Instructions for the task. Exactly as they stand, give the records below again, with no images.

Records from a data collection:
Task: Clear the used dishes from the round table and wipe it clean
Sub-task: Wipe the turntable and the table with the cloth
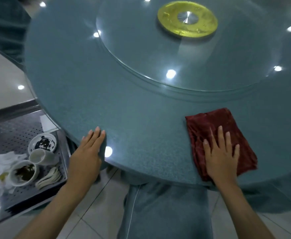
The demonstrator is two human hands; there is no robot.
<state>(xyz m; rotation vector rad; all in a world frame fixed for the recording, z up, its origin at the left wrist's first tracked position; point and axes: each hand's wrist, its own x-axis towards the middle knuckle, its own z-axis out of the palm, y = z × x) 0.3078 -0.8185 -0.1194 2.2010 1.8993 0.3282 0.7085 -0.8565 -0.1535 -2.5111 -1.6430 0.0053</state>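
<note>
Since the dishes are stacked on the tray at eight o'clock, off the desk, wiping is judged the step in hand; the cloth is pressed at four o'clock under the open right hand; the left hand, fingers straight, is rested at seven; a sweep toward twelve is likely called for next.

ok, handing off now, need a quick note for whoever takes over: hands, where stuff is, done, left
Left hand: flat on the round table at its near edge, holding nothing.
Right hand: pressing flat on the red cloth near the table's near edge.
Dishes: plate, cup, bowl and spoons sit on the perforated metal tray at left, beside white tissues.
Done: no dishes on the visible tabletop.
Left: wiping; how much is already wiped cannot be told.
</note>
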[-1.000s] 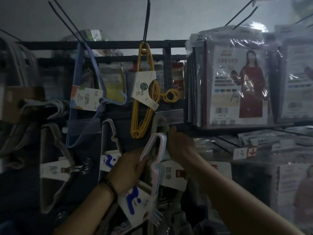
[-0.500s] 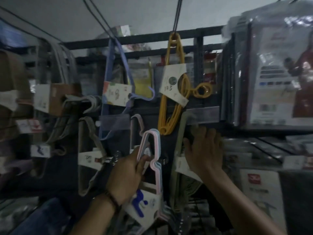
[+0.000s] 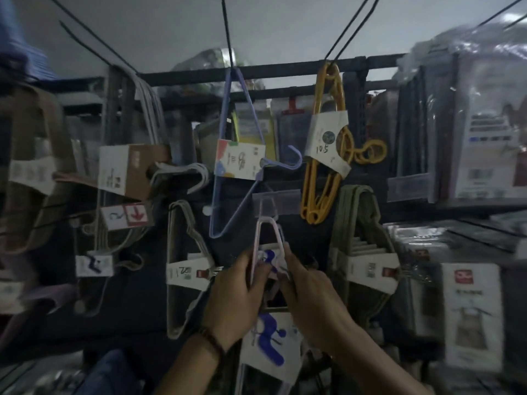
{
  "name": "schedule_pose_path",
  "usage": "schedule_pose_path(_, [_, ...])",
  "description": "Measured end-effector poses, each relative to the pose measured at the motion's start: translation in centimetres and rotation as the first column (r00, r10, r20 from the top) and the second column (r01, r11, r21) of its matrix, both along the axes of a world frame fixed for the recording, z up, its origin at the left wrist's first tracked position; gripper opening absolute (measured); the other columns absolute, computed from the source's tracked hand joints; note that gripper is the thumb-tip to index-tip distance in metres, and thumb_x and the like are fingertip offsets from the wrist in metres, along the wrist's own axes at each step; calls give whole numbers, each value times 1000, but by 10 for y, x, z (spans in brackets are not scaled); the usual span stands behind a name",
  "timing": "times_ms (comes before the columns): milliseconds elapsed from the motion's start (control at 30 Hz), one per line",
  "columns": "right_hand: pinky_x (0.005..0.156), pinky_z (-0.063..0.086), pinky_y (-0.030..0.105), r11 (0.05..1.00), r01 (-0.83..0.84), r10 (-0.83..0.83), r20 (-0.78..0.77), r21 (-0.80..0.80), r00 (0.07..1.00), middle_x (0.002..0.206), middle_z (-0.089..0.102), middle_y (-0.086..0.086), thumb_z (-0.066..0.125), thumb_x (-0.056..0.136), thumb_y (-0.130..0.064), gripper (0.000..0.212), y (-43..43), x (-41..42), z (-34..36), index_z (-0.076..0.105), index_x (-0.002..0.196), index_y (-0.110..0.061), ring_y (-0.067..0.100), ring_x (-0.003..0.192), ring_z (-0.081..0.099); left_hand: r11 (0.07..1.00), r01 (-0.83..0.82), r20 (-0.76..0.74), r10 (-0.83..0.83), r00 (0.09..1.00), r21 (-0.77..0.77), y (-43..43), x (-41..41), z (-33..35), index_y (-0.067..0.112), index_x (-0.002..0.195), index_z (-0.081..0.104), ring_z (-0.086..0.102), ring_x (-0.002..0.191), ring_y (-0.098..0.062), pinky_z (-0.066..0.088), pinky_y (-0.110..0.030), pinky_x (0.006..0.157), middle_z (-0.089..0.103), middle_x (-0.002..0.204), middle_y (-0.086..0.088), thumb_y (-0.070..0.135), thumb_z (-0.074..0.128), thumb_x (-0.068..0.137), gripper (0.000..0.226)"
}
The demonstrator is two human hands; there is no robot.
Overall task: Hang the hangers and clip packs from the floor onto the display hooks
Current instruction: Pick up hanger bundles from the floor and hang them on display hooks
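The left hand [image 3: 238, 289] and the right hand [image 3: 309, 295] are close together, both clamped on one pastel hanger pack [image 3: 257, 238]. The left hand's fingers curl round its pink left arm. The right hand's fingers pinch the right arm just below the top bend. The pack is held upright in front of the lower middle of the display rack, and its card label [image 3: 269, 346], printed with a blue figure, hangs below the wrists. Whether the pack's top bend is over a hook cannot be told. Directly above it a blue hanger pack [image 3: 240, 160] hangs from the rack's top rail [image 3: 271, 70], and a yellow hanger pack [image 3: 328, 138] marked 10.5 hangs to its right. A beige hanger pack [image 3: 188, 273] hangs just left of the hands and an olive hanger pack [image 3: 356, 218] just right of them. Bagged goods [image 3: 482, 132] fill the rack's right edge. A dark bracelet [image 3: 212, 342] circles the left wrist.
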State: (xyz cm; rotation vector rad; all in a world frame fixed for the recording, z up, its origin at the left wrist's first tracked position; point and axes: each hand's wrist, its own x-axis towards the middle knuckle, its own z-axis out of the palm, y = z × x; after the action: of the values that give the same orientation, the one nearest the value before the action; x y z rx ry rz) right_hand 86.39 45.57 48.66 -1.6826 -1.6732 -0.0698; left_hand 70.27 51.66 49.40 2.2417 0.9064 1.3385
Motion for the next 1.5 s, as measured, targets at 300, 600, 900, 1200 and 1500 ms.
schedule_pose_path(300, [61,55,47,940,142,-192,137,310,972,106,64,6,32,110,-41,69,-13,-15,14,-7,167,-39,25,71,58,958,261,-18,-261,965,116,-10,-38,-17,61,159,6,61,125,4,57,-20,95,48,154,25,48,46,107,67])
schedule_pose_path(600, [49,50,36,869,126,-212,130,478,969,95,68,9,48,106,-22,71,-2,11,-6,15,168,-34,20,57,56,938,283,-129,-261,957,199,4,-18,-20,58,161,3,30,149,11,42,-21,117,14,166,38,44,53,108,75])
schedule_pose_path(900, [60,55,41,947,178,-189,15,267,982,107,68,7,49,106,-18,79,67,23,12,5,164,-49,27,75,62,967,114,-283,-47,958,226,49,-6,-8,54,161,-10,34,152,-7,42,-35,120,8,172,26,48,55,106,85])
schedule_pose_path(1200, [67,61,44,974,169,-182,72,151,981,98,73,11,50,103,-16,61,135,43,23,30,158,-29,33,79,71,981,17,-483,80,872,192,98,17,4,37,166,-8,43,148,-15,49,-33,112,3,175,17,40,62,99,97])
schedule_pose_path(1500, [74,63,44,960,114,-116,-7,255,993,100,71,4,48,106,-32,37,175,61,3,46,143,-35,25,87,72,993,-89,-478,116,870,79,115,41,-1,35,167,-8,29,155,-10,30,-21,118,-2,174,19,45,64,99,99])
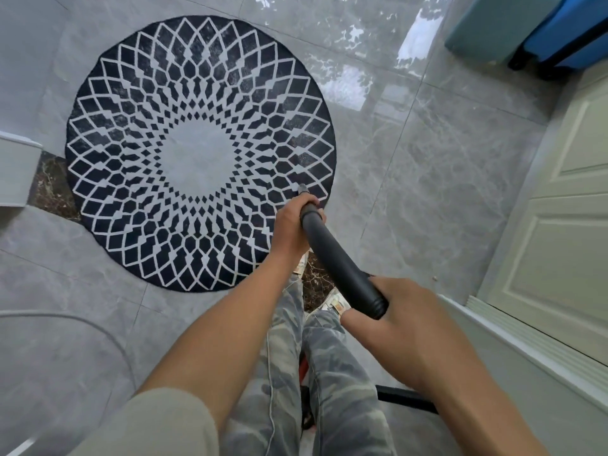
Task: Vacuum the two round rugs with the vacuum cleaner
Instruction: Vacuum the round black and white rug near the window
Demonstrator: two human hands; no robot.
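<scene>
Two hands: both are closed around one dark grey, matte vacuum cleaner tube (339,264).
Left hand (292,225): wrapped around the far end of the tube, near the centre of the frame, above the lower right edge of the rug.
Right hand (411,324): wrapped around the near, ribbed end of the tube, lower right of centre.
Tube axis: the long axis runs on a diagonal from lower right to upper left; the far end points up and left, toward the rug.
Nozzle: a small grey tip (302,189) shows just beyond the left hand; it lies over the dark outer ring of the rug. I cannot tell if it touches.
Rug: one round, dark navy rug with a white diamond lattice and a pale centre (200,153) fills the upper left and middle of the frame, flat on the glossy grey marble floor tiles (427,176).
Legs: camouflage trousers (316,373) at the bottom centre.
Right edge: a cream panelled door (566,225).
Upper right corner: a blue suitcase (559,31).
</scene>
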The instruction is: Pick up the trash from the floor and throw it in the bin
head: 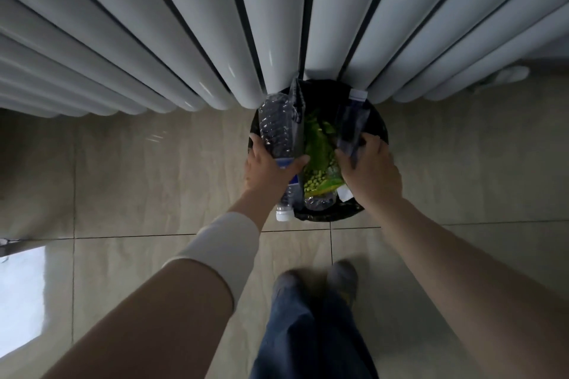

Output for this exercise.
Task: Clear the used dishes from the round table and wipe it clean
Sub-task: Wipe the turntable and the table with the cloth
The demonstrator is two human hands; there is no robot.
<state>(xyz m; rotation vector rad; all in a world frame fixed for the recording, z up, its origin at the left wrist's first tracked position; point and axes: each hand's wrist, its own x-axis towards the middle knuckle, its own z-axis out of the palm, y = z × x) 0.3078 -0.8185 -0.1194 2.2010 1.8993 0.3282 0.7085 -0.8565 -0.1535 -2.5111 -1.6430 0.0053</state>
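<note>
Since the dishes are stacked on the tray at eight o'clock, off the desk, wiping is judged the step in hand; the cloth is pressed at four o'clock under the open right hand; the left hand, fingers straight, is rested at seven; a sweep toward twelve is likely called for next.

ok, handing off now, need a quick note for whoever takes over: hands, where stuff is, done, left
Left hand: flat on the round table at its near edge, holding nothing.
Right hand: pressing flat on the red cloth near the table's near edge.
Dishes: plate, cup, bowl and spoons sit on the perforated metal tray at left, beside white tissues.
Done: no dishes on the visible tabletop.
Left: wiping; how much is already wiped cannot be told.
</note>
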[-1.000s] 
[-0.500s] 
[+0.000s] 
{
  "name": "schedule_pose_path",
  "usage": "schedule_pose_path(_, [_, ...])",
  "description": "Measured end-effector poses, each relative to the pose measured at the motion's start: translation in centimetres and rotation as the first column (r00, r10, r20 from the top) and the second column (r01, r11, r21) of its matrix, both along the axes of a world frame fixed for the recording, z up, its origin at the left wrist's first tracked position; gripper opening absolute (measured); the other columns absolute, computed from the source's tracked hand joints; note that gripper is the thumb-tip to index-tip distance in metres, and thumb_x and the like are fingertip offsets from the wrist in metres, along the wrist's own axes at each step; calls give whole numbers, each value times 1000, but by 10 for y, x, z (spans in brackets are not scaled); the usual span stands behind a name",
  "timing": "times_ms (comes before the columns): milliseconds elapsed from the motion's start (control at 30 Hz), one per line",
  "columns": "right_hand: pinky_x (0.005..0.156), pinky_z (-0.063..0.086), pinky_y (-0.030..0.105), r11 (0.05..1.00), r01 (-0.83..0.84), r10 (-0.83..0.83), r20 (-0.78..0.77), r21 (-0.80..0.80), r00 (0.07..1.00), middle_x (0.002..0.206), middle_z (-0.089..0.102), middle_y (-0.086..0.086), thumb_z (-0.066..0.125), thumb_x (-0.056..0.136), thumb_y (-0.130..0.064), gripper (0.000..0.212), y (-43..43), x (-41..42), z (-34..36), index_z (-0.076..0.105), index_x (-0.002..0.196), index_y (-0.110..0.061), ring_y (-0.067..0.100), ring_x (-0.003..0.192), ring_z (-0.081..0.099); left_hand: r11 (0.07..1.00), r01 (-0.83..0.82), r20 (-0.76..0.74), r10 (-0.83..0.83), r00 (0.09..1.00), r21 (-0.77..0.77), y (-43..43), x (-41..41), z (-33..35), index_y (-0.067..0.112), index_x (-0.002..0.195), index_z (-0.081..0.104), ring_z (-0.086..0.102), ring_x (-0.002..0.191), ring_y (-0.098..0.062), pinky_z (-0.066..0.088), pinky_y (-0.110..0.030), pinky_x (0.006..0.157), middle_z (-0.089..0.103), middle_x (-0.002..0.204), middle_y (-0.086..0.088), thumb_y (-0.070..0.135), thumb_z (-0.074..0.128), thumb_x (-0.068..0.137), gripper (0.000..0.226)"
}
The demonstrator is two human hands; there is no robot.
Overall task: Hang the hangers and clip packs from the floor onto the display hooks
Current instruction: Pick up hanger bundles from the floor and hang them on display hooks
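The left hand [image 3: 238, 289] and the right hand [image 3: 309, 295] are close together, both clamped on one pastel hanger pack [image 3: 257, 238]. The left hand's fingers curl round its pink left arm. The right hand's fingers pinch the right arm just below the top bend. The pack is held upright in front of the lower middle of the display rack, and its card label [image 3: 269, 346], printed with a blue figure, hangs below the wrists. Whether the pack's top bend is over a hook cannot be told. Directly above it a blue hanger pack [image 3: 240, 160] hangs from the rack's top rail [image 3: 271, 70], and a yellow hanger pack [image 3: 328, 138] marked 10.5 hangs to its right. A beige hanger pack [image 3: 188, 273] hangs just left of the hands and an olive hanger pack [image 3: 356, 218] just right of them. Bagged goods [image 3: 482, 132] fill the rack's right edge. A dark bracelet [image 3: 212, 342] circles the left wrist.
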State: (xyz cm; rotation vector rad; all in a world frame fixed for the recording, z up, its origin at the left wrist's first tracked position; point and axes: each hand's wrist, its own x-axis towards the middle knuckle, its own z-axis out of the palm, y = z × x; after the action: of the values that give the same orientation, the one nearest the value before the action; x y z rx ry rz) right_hand 86.39 45.57 48.66 -1.6826 -1.6732 -0.0698; left_hand 70.27 51.66 49.40 2.2417 0.9064 1.3385
Motion for the next 1.5 s, as measured, targets at 300, 600, 900, 1200 and 1500 ms.
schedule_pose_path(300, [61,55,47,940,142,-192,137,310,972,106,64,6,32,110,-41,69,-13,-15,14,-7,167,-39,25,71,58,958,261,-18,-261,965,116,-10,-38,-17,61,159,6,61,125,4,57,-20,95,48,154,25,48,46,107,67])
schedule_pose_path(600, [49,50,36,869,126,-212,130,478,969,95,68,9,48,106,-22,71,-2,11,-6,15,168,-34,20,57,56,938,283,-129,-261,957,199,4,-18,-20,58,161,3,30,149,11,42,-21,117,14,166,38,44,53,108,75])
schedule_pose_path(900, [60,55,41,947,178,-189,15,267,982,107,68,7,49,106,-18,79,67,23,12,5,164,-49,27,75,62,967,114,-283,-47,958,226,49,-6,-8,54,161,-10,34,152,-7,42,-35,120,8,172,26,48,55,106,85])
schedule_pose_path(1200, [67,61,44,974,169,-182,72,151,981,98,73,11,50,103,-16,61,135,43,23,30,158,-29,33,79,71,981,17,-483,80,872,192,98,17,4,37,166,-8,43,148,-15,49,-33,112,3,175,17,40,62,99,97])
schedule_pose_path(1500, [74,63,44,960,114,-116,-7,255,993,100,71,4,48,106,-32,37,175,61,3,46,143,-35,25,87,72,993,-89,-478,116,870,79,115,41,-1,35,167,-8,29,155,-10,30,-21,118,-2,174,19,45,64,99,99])
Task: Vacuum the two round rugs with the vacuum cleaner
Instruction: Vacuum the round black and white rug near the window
Demonstrator: two human hands; no robot.
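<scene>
Two hands: both are closed around one dark grey, matte vacuum cleaner tube (339,264).
Left hand (292,225): wrapped around the far end of the tube, near the centre of the frame, above the lower right edge of the rug.
Right hand (411,324): wrapped around the near, ribbed end of the tube, lower right of centre.
Tube axis: the long axis runs on a diagonal from lower right to upper left; the far end points up and left, toward the rug.
Nozzle: a small grey tip (302,189) shows just beyond the left hand; it lies over the dark outer ring of the rug. I cannot tell if it touches.
Rug: one round, dark navy rug with a white diamond lattice and a pale centre (200,153) fills the upper left and middle of the frame, flat on the glossy grey marble floor tiles (427,176).
Legs: camouflage trousers (316,373) at the bottom centre.
Right edge: a cream panelled door (566,225).
Upper right corner: a blue suitcase (559,31).
</scene>
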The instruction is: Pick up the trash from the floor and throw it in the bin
head: 

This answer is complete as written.